> **TASK**
The data below is to be written out exactly, with no pictures.

= Beginning of Section =

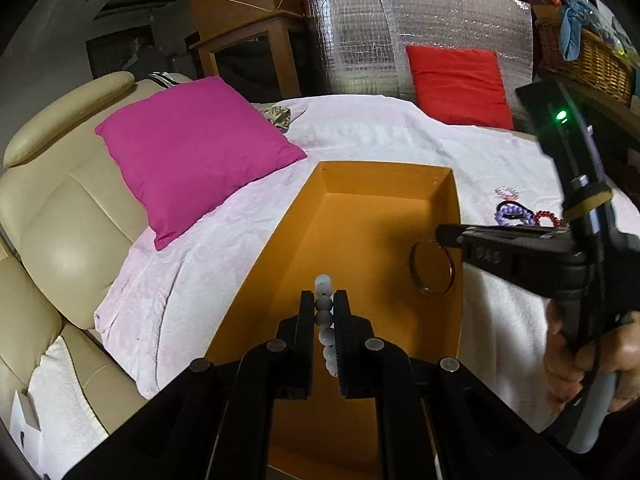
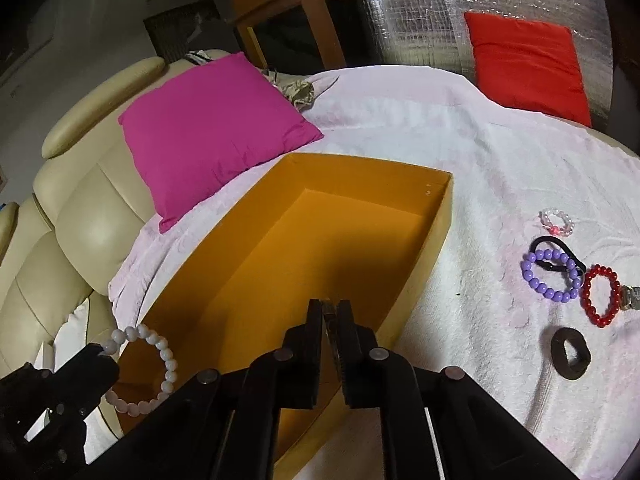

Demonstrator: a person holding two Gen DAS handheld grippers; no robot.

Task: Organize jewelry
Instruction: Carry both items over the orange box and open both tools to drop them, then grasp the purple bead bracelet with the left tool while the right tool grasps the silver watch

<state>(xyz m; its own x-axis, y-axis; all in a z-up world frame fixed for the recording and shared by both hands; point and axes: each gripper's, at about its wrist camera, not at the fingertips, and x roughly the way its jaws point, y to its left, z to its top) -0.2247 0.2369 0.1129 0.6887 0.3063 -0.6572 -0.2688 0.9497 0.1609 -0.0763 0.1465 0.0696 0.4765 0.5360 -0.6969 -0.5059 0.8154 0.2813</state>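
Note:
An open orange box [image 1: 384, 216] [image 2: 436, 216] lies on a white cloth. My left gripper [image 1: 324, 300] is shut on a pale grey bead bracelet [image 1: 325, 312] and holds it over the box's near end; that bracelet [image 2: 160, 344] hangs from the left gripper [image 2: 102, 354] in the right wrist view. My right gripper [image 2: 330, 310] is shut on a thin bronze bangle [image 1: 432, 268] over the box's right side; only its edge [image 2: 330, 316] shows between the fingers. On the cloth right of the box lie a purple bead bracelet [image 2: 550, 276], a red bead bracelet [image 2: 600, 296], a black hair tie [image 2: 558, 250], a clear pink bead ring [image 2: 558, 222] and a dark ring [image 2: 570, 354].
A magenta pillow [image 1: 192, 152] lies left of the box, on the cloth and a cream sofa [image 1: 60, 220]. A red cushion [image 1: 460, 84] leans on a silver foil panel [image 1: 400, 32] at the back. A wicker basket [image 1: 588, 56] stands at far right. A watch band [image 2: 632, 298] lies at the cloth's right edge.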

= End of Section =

> **RESPONSE FOR THIS EXERCISE**
Demonstrator: a person holding two Gen DAS handheld grippers; no robot.

Task: Organize jewelry
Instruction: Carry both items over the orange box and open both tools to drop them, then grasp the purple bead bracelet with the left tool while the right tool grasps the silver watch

<state>(xyz m; its own x-axis, y-axis; all in a z-up world frame fixed for the recording and shared by both hands; point and axes: each gripper's, at about its wrist camera, not at the fingertips, and x roughly the way its jaws point, y to its left, z to its top) -0.2247 0.2369 0.1129 0.6887 0.3063 -0.6572 -0.2688 0.9497 0.1609 -0.0763 0.1465 0.0696 0.4765 0.5360 -0.6969 -0.5059 0.8154 0.2813</state>
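Note:
An open orange box [image 1: 384, 216] [image 2: 436, 216] lies on a white cloth. My left gripper [image 1: 324, 300] is shut on a pale grey bead bracelet [image 1: 325, 312] and holds it over the box's near end; that bracelet [image 2: 160, 344] hangs from the left gripper [image 2: 102, 354] in the right wrist view. My right gripper [image 2: 330, 310] is shut on a thin bronze bangle [image 1: 432, 268] over the box's right side; only its edge [image 2: 330, 316] shows between the fingers. On the cloth right of the box lie a purple bead bracelet [image 2: 550, 276], a red bead bracelet [image 2: 600, 296], a black hair tie [image 2: 558, 250], a clear pink bead ring [image 2: 558, 222] and a dark ring [image 2: 570, 354].
A magenta pillow [image 1: 192, 152] lies left of the box, on the cloth and a cream sofa [image 1: 60, 220]. A red cushion [image 1: 460, 84] leans on a silver foil panel [image 1: 400, 32] at the back. A wicker basket [image 1: 588, 56] stands at far right. A watch band [image 2: 632, 298] lies at the cloth's right edge.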

The complete answer has been presented.